Господи, да чего же мне еще надо! Молода, красива, обеспечена. И никто меня не стережет, никого не нужно обманывать, никому не должна лгать, ни перед кем вывертываться…
В моем кабинете затрещал телефон. Я подошла. Это, конечно, был Стречко. Голос робкий, виноватый. Умоляет о свидании. Обещаю, но не сейчас. Надоели они мне оба — и Макс, и Никс.
——
Нет, решительно я одна из счастливейших женщин.
Стречко, который долго-долго стучался, прежде чем я допустила его к себе, раскаялся, окончательно развязался с своей француженкой и — до чего дошло! — готов даже жениться. Но, как говорила одна моя приятельница, не из ‘урожденных’: — шалишь, это себе дороже стоит.
Я ему предложила остаться в ранге доброго приятеля, с условием, — навсегда забыть, что между нами было. И он согласился. Но он так хорошо ‘поспел’, что я могу во всякое время обратить его в рабство, если это мне понадобится.
Прошло три месяца с той поры, как начался наш развод. Он кончился. Вот уже неделя, как я — разведенная жена. У меня скромная, милая, уютная квартирка. Дверь на балкон растворена, и я любуюсь Невой. Пахнет свежим весенним воздухом. Я одна, я свободна, как этот воздух. Боже, как мне хорошо!
Я мечтаю о выполнении тысячи планов, — они теперь для меня все доступны. Может быть, поеду в Индию, которая грезилась мне еще в детстве. Но это после, после. Теперь я просто наслаждаюсь своей свободой.
— Барыня, — запыхавшись, докладывает стрелой влетевшая в комнату Даша: — Там внизу наш барин, Максим Алексеевич…
Она смотрит на меня большими вопросительными глазами. Я несколько секунд колеблюсь, но это только от внезапности.
— Что ж, просите, — совершенно просто говорю я.
Через несколько минуть в комнату входит Макс. Я иду к нему навстречу и просто, почти дружески, протягиваю ему руку.

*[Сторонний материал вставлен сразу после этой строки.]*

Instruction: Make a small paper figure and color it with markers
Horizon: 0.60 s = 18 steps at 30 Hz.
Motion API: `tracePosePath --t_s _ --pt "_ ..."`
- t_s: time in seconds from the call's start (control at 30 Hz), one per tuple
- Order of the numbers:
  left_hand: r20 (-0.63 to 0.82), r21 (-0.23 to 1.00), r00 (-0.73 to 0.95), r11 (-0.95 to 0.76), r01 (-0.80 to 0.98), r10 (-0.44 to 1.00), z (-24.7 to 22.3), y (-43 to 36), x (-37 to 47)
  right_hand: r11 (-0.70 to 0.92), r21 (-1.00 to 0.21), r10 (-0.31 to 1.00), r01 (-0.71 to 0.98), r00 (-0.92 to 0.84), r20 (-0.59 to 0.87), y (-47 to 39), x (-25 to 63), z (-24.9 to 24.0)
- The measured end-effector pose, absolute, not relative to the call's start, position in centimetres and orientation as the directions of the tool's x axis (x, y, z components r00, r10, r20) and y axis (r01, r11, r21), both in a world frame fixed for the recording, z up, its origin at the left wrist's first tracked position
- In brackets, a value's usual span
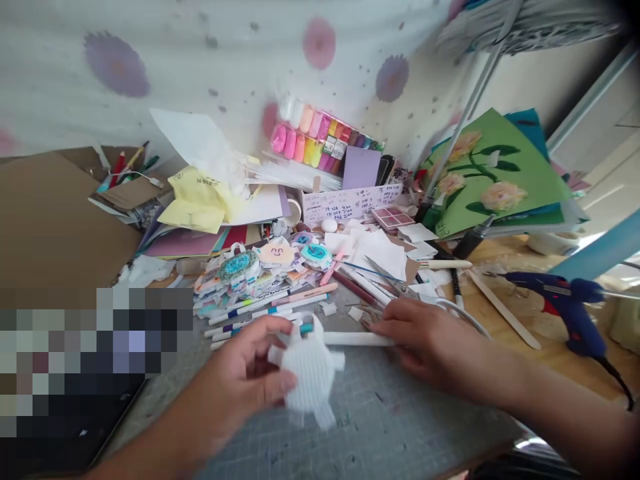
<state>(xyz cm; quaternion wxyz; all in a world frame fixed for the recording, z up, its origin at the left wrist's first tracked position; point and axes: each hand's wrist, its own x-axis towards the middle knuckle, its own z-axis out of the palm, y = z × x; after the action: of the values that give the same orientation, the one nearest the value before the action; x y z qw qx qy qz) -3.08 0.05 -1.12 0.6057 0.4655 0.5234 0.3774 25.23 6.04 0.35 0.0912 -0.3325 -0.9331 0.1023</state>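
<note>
A: Head view, go. What's in my hands?

B: My left hand is pinching a white ribbed cutout, roundish with little tabs sticking out, thumb on its left edge, held just above the grey cutting mat near the tabletop's front edge. It's a bit blurred.

A: Right one?

B: My right hand lies palm down, fingers stretched left onto a white stick flat on the mat just behind the cutout. Touching it, fingers loosely curled over it; not lifted.

A: Step?

B: I'd judge I'm holding the piece ready while picking up the stick. Next move likely calls for closing the fingers round the stick and bringing it to the cutout, keeping the left pinch steady.

A: Pose?

B: Both forearms come in from the front edge, left wrist turned inward, right arm angled in from the right corner.

A: Around?

B: Markers and paper scraps mid-tabletop, clay pack at the back, blue glue gun at the right edge.
</note>
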Motion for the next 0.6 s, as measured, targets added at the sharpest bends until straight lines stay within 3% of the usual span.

— Мари… — Его голос прерывается: — я виноват…
Я смотрю на его похудевшее лицо, на эти прекрасные гордые губы и не чувствую ни малейшего трепета.
— Пришел сказать, что я готов…
Может быть, он хотел сказать: ‘простить’, но спохватился.
— Готов забыть все… Ты вернешься, и все у нас будет хорошо. Я прочитал и понял…
По-видимому, ему трудно говорить. Он умолкает и явно ждет, что я брошусь к нему на шею. Но я не делаю ни одного движения.
— Благодарю вас, Макс. Мне и так хорошо.
Лицо Макса вспыхивает.
— О, конечно, — с злобно сверкающими глазами говорит он, оскорбленный в своей мужской гордости: — вам должно быть хорошо, — вы обеспечены и можете делать, что угодно.
— Я считаю, Макс, что этим скромным обеспечением обязана только себе. Недаром же я столько времени кормила Максима Ржевского своей работой.
И теперь вы, конечно, предпочитаете господина Стречко…
— Может быть, отчасти… По крайней мере, господин Стречко никогда не оскорблял меня так, как господин Ржевский. Но если хотите знать правду, Макс, — всем господам Стречко и господам Ржевским я предпочитаю мою свободу.